■ **Record set**:
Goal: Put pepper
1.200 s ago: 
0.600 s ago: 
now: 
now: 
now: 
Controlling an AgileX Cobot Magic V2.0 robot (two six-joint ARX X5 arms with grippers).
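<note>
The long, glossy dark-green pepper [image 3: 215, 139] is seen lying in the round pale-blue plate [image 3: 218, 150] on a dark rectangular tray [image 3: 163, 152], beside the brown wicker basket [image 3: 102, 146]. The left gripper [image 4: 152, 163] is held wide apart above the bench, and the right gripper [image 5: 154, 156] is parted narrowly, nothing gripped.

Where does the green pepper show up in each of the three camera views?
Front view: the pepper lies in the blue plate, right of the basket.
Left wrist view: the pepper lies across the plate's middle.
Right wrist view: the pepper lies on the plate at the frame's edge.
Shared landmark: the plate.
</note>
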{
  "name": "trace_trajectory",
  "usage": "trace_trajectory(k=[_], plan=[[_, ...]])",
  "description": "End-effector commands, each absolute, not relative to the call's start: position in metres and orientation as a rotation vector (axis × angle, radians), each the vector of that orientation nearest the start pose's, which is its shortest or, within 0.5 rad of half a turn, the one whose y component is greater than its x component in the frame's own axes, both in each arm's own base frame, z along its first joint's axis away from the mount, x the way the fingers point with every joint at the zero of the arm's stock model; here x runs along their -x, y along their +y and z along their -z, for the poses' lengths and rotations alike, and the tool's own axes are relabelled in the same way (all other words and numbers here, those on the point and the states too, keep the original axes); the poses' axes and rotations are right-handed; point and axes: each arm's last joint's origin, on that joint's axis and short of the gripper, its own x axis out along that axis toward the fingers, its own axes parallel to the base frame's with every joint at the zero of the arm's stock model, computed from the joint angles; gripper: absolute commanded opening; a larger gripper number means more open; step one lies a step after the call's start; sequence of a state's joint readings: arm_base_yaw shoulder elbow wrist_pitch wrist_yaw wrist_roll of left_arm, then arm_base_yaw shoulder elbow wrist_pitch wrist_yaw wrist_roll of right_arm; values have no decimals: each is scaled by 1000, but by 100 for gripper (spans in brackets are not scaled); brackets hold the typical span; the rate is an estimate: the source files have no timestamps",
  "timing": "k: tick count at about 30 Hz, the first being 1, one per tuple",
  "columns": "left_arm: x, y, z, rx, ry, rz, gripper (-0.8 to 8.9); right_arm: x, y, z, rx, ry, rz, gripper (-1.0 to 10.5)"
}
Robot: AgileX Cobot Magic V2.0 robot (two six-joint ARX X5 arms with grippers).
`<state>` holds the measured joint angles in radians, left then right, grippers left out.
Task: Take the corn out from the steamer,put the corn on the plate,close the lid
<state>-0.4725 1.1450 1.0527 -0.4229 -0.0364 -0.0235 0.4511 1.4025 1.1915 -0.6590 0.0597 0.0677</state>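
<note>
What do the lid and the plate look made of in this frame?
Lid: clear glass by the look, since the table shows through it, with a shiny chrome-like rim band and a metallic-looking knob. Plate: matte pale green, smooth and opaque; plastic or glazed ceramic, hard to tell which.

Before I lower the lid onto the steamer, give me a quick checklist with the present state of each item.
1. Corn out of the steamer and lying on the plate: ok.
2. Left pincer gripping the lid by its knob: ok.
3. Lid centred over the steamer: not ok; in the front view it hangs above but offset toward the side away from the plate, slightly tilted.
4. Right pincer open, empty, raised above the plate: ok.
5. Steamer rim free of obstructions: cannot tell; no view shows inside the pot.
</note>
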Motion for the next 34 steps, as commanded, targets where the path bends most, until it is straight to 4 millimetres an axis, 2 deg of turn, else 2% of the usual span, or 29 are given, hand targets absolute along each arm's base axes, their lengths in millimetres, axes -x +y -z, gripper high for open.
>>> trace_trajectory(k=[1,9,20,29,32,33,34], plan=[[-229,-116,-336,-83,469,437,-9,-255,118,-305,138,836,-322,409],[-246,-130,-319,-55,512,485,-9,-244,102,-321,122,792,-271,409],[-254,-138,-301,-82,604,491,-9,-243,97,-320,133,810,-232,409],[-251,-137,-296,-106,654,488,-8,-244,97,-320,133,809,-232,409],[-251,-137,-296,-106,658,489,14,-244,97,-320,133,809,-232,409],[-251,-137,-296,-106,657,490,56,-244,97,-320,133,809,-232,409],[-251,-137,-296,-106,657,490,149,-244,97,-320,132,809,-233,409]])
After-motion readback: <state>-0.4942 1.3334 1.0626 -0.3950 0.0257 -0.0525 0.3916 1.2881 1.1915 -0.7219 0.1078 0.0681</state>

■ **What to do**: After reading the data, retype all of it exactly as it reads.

■ **Answer box**:
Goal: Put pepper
1.200 s ago: 
0.600 s ago: 
now: 
now: 
now: 
Controlling an AgileX Cobot Magic V2.0 robot (two six-joint ARX X5 arms with grippers).
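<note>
The long, glossy dark-green pepper [image 3: 215, 139] is seen lying in the round pale-blue plate [image 3: 218, 150] on a dark rectangular tray [image 3: 163, 152], beside the brown wicker basket [image 3: 102, 146]. The left gripper [image 4: 152, 163] is held wide apart above the bench, and the right gripper [image 5: 154, 156] is parted narrowly, nothing gripped.

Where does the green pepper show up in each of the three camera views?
Front view: the pepper lies in the blue plate, right of the basket.
Left wrist view: the pepper lies across the plate's middle.
Right wrist view: the pepper lies on the plate at the frame's edge.
Shared landmark: the plate.
</note>
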{
  "name": "trace_trajectory",
  "usage": "trace_trajectory(k=[_], plan=[[_, ...]])",
  "description": "End-effector commands, each absolute, not relative to the call's start: position in metres and orientation as a rotation vector (axis × angle, radians), each the vector of that orientation nearest the start pose's, which is its shortest or, within 0.5 rad of half a turn, the one whose y component is greater than its x component in the frame's own axes, both in each arm's own base frame, z along its first joint's axis away from the mount, x the way the fingers point with every joint at the zero of the arm's stock model; here x runs along their -x, y along their +y and z along their -z, for the poses' lengths and rotations alike, and the tool's own axes are relabelled in the same way (all other words and numbers here, those on the point and the states too, keep the original axes); the poses' axes and rotations are right-handed; point and axes: each arm's last joint's origin, on that joint's axis and short of the gripper, its own x axis out along that axis toward the fingers, its own axes parallel to the base frame's with every joint at the zero of the arm's stock model, computed from the joint angles; gripper: absolute commanded opening; a larger gripper number means more open; step one lies a step after the call's start; sequence of a state's joint readings: arm_base_yaw shoulder elbow wrist_pitch wrist_yaw wrist_roll of left_arm, then arm_base_yaw shoulder elbow wrist_pitch wrist_yaw wrist_roll of right_arm; values have no decimals: each is scaled by 1000, but by 100 for gripper (spans in brackets are not scaled); brackets hold the typical span; the rate is an estimate: the source files have no timestamps",
  "timing": "k: tick count at about 30 Hz, the first being 1, one per tuple",
  "columns": "left_arm: x, y, z, rx, ry, rz, gripper (-0.8 to 8.9); right_arm: x, y, z, rx, ry, rz, gripper (-1.0 to 10.5)"
}
Robot: AgileX Cobot Magic V2.0 robot (two six-joint ARX X5 arms with grippers).
`<state>` holds the measured joint angles in radians, left then right, grippers left out.
Task: Take the corn out from the steamer,put the corn on the plate,close the lid
<state>-0.4725 1.1450 1.0527 -0.4229 -0.0364 -0.0235 0.4511 1.4025 1.1915 -0.6590 0.0597 0.0677</state>
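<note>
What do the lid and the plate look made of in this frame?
Lid: clear glass by the look, since the table shows through it, with a shiny chrome-like rim band and a metallic-looking knob. Plate: matte pale green, smooth and opaque; plastic or glazed ceramic, hard to tell which.

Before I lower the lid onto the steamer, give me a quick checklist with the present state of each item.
1. Corn out of the steamer and lying on the plate: ok.
2. Left pincer gripping the lid by its knob: ok.
3. Lid centred over the steamer: not ok; in the front view it hangs above but offset toward the side away from the plate, slightly tilted.
4. Right pincer open, empty, raised above the plate: ok.
5. Steamer rim free of obstructions: cannot tell; no view shows inside the pot.
</note>
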Motion for the next 34 steps, as commanded, targets where the path bends most, until it is straight to 4 millimetres an axis, 2 deg of turn, else 2% of the usual span, or 29 are given, hand targets absolute along each arm's base axes, their lengths in millimetres, axes -x +y -z, gripper high for open.
>>> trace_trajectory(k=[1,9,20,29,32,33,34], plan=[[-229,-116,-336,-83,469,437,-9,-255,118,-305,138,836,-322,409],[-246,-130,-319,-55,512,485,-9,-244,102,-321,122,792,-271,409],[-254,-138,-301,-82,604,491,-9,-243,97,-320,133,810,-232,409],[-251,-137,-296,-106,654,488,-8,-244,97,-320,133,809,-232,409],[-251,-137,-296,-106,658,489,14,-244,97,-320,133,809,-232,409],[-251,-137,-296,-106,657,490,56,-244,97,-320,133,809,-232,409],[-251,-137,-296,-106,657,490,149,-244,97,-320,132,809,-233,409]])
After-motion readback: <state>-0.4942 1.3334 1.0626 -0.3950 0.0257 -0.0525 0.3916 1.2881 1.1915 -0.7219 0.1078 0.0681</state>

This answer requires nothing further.